Superparamagnetic tunnel junctions present a number of advantages for computation. First, they can be downscaled to atomic dimensions1. Secondly, because the energy barrier separating the two magnetic configurations is small, low current densities can lead to significant action of spin torques on magnetization switching2. But how can they be harnessed for applications? A first option is to use superparamagnetic tunnel junctions as sensors. Indeed, thanks to their high sensitivity to electrical currents they are able to detect weak oscillating signals3,4,5 through the effect of stochastic resonance6. A second option is to use them as building blocks of computing systems leveraging the synchronization of oscillators for processing7,8. It has been recently recognized that coupled nano-oscillators are promising brain-inspired systems for performing cognitive tasks such as pattern recognition9,10,11,12,13,14,15,16. Like neurons in some parts of the brain, they compute by synchronizing and desynchronizing depending on sensory inputs17. However, such systems require a high number of oscillators, that each need to be powered. Using superparamagnetic tunnel junctions would allow orders of magnitude gain in power consumption. In addition, by shrinking their dimensions they can be fabricated from the same magnetic stack as stable junctions, allowing for densely interweaving oscillations and memory.

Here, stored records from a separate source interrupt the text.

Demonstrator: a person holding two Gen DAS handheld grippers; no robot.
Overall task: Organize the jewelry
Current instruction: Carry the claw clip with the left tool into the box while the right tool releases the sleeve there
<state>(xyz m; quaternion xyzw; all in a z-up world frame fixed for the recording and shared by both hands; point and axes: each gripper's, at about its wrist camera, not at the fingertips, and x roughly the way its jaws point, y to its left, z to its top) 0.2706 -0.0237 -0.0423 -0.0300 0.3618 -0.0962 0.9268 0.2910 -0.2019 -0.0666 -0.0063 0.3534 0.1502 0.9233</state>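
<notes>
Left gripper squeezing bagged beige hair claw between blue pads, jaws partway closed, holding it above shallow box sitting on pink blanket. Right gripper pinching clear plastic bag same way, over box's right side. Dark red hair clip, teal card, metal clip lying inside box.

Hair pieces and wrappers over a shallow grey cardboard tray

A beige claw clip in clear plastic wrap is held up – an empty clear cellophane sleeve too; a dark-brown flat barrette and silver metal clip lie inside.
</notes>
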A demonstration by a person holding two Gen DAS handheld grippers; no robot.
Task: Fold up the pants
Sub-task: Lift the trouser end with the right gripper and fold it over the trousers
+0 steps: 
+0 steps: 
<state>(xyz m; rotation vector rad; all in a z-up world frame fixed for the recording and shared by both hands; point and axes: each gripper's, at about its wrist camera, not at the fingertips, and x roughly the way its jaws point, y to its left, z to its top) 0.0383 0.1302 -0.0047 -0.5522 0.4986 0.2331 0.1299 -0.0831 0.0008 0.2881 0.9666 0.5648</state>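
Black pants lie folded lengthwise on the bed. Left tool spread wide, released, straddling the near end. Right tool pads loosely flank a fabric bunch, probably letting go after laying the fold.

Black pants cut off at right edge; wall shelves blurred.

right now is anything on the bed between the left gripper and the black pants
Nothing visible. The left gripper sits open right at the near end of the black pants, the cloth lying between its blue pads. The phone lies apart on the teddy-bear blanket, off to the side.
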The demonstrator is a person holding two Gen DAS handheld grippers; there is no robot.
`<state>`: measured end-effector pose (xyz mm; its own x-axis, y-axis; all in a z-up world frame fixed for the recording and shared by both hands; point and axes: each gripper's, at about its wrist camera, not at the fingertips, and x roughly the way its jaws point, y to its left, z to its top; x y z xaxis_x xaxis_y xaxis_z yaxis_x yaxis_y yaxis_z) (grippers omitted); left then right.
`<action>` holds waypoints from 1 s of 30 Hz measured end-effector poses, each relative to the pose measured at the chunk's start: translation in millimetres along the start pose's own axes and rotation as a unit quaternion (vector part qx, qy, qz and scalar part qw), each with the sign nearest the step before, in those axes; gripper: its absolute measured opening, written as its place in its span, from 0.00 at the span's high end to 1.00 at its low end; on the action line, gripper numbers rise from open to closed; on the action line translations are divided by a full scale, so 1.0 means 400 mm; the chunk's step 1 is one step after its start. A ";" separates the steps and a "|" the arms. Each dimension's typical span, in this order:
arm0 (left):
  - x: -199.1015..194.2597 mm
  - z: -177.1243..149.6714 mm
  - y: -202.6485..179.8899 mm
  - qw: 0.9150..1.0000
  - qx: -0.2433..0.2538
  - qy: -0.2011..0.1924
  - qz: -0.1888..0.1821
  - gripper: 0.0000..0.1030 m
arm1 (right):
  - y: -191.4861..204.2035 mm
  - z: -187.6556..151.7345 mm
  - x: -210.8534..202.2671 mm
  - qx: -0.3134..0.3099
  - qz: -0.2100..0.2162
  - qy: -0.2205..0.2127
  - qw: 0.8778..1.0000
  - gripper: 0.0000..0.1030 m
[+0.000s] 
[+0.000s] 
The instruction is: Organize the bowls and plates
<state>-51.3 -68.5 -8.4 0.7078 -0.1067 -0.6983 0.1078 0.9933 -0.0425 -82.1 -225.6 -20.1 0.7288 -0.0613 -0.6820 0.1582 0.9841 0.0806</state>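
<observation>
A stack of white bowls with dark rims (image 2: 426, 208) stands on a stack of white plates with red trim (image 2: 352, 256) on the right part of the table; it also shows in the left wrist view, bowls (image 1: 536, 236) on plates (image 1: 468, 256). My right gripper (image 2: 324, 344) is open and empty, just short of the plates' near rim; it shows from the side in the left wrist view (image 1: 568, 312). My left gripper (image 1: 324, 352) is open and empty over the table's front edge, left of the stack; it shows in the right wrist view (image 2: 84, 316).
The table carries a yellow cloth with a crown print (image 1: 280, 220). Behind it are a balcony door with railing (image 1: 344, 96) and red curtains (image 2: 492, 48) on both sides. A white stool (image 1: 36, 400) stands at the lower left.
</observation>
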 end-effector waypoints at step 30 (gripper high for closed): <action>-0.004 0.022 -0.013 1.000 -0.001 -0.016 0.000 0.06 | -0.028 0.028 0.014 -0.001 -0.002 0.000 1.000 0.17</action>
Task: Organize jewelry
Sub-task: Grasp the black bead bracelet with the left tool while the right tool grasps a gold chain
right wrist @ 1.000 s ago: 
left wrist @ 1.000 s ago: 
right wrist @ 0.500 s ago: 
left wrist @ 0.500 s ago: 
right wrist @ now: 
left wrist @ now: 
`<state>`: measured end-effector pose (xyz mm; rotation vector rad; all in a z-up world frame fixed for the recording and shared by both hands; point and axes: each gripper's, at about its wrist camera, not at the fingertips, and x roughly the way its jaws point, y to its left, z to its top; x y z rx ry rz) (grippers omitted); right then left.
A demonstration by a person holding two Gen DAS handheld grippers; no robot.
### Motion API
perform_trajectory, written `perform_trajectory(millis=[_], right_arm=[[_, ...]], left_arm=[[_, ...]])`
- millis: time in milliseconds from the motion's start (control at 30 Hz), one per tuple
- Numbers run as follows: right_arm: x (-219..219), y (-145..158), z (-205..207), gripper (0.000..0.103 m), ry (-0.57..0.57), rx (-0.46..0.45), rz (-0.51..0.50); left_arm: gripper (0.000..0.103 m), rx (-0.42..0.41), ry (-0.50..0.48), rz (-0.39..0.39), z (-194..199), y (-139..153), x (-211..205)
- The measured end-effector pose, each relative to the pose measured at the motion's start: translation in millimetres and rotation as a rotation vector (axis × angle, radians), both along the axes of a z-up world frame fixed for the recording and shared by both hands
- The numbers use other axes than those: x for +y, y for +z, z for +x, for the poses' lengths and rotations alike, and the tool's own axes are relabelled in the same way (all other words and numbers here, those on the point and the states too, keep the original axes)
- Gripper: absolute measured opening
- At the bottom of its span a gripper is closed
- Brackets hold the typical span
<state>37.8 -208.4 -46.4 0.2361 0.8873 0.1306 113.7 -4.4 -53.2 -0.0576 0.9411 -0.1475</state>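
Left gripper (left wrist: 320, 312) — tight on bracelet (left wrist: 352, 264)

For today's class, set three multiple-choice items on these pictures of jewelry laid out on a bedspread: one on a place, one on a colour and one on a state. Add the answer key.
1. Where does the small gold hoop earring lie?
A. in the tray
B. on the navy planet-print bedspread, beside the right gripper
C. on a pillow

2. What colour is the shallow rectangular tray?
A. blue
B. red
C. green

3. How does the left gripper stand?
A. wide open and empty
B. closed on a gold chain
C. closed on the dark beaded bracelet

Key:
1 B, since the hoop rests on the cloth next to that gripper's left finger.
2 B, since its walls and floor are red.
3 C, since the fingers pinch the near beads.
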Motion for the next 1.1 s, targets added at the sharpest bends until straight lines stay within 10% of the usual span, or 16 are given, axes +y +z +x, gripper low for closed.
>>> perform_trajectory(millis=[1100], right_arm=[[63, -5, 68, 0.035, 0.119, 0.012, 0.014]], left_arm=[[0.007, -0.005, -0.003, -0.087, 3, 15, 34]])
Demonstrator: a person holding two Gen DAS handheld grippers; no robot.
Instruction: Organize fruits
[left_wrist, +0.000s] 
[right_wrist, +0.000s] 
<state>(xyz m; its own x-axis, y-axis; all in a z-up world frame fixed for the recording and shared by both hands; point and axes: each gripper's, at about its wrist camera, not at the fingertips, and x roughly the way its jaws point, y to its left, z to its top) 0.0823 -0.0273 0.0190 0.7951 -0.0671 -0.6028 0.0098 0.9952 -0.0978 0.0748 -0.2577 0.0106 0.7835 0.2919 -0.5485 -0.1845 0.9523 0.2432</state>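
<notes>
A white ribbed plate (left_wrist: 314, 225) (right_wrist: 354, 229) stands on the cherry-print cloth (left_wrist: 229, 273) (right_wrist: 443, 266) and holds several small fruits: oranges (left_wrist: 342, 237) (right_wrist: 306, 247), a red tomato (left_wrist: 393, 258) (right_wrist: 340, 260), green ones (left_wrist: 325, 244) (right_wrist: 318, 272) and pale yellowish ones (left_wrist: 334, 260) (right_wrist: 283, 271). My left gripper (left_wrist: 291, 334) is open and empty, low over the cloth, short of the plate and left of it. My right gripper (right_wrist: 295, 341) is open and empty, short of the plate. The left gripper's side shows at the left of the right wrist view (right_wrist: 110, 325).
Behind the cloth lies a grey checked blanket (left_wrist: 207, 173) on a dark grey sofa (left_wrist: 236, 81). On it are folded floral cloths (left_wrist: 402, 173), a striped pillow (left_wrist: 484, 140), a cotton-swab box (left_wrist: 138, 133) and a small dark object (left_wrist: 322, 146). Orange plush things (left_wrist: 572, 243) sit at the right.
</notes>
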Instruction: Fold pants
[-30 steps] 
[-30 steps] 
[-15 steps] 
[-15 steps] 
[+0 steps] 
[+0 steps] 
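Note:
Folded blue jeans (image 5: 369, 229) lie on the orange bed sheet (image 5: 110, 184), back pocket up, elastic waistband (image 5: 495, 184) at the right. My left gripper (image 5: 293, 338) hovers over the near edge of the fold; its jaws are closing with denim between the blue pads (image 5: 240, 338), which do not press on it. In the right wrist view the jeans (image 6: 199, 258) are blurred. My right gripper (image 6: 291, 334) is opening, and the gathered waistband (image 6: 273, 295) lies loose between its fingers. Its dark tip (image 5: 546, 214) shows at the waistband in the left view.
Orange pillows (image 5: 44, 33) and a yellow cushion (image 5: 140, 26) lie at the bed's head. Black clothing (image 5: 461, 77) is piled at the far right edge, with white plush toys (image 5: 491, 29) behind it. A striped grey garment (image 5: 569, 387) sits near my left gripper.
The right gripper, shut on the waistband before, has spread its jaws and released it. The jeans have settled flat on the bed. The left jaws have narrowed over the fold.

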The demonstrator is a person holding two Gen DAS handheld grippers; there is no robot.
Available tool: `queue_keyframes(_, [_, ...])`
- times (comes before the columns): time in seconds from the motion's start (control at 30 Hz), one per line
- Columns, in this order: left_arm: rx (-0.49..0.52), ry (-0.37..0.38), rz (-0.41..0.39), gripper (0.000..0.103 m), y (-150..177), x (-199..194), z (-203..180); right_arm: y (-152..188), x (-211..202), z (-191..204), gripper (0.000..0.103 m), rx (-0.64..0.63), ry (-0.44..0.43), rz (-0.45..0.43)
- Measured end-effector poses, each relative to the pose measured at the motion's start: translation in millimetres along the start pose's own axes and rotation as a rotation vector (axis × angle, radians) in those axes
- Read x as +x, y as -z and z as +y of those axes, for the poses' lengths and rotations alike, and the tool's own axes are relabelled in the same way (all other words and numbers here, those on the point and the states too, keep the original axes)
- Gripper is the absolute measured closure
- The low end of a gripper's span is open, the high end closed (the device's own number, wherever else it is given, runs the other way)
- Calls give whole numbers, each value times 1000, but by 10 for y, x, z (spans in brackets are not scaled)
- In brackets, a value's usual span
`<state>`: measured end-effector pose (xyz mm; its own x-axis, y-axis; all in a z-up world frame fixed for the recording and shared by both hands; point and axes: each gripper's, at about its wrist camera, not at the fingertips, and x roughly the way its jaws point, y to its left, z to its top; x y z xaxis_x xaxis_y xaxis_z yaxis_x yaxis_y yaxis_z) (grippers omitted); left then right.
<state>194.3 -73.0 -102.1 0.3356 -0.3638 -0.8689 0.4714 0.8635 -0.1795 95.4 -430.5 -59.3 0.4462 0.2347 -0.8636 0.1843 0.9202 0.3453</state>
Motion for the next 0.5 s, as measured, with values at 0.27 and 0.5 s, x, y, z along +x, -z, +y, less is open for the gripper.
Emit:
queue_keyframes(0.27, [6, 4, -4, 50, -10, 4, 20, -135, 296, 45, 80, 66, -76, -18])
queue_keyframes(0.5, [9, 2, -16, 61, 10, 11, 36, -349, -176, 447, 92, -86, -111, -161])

Nevertheless there are a number of prerequisites to be able to use superparamagnetic tunnel junctions for computational purposes. In particular, it is necessary to identify handles providing control over their synchronization and to model accurately the associated physics for simulating large scale systems of interacting oscillators. Here we show experimentally that we can induce the phase-locking of a superparamagnetic tunnel junction to a weak periodic signal through the addition of a small electrical noise, and that we can suppress the phase-locking by adding more noise. While the stochastic behavior of most systems becomes unpredictable when shrunk to nanometer scale, the dedicated model we develop here encompasses all our experimental results. The quantitative agreement between model and experiments allows predicting the power consumption of computing systems harnessing phase-locking of superparamagnetic tunnel junctions.
Experimental Results
We study experimentally superparamagnetic tunnel junctions with an MgO barrier and a CoFeB free layer of dimensions 60 × 120 × 1.7 nm3 (details in Methods). As depicted in the inset of Fig. 1a, we evaluate their ability to phase lock to a weak square periodic drive voltage in the presence of electrical white noise, at room temperature. We set the drive frequency at Fac = 50 Hz and the drive amplitude at Vac = 63 mV, which corresponds to approximately 25% of the voltage threshold for deterministic magnetization switching at 0 K. Figure 1a shows how the mean frequency of the stochastic oscillator evolves when the amplitude of the electrical noise is increased.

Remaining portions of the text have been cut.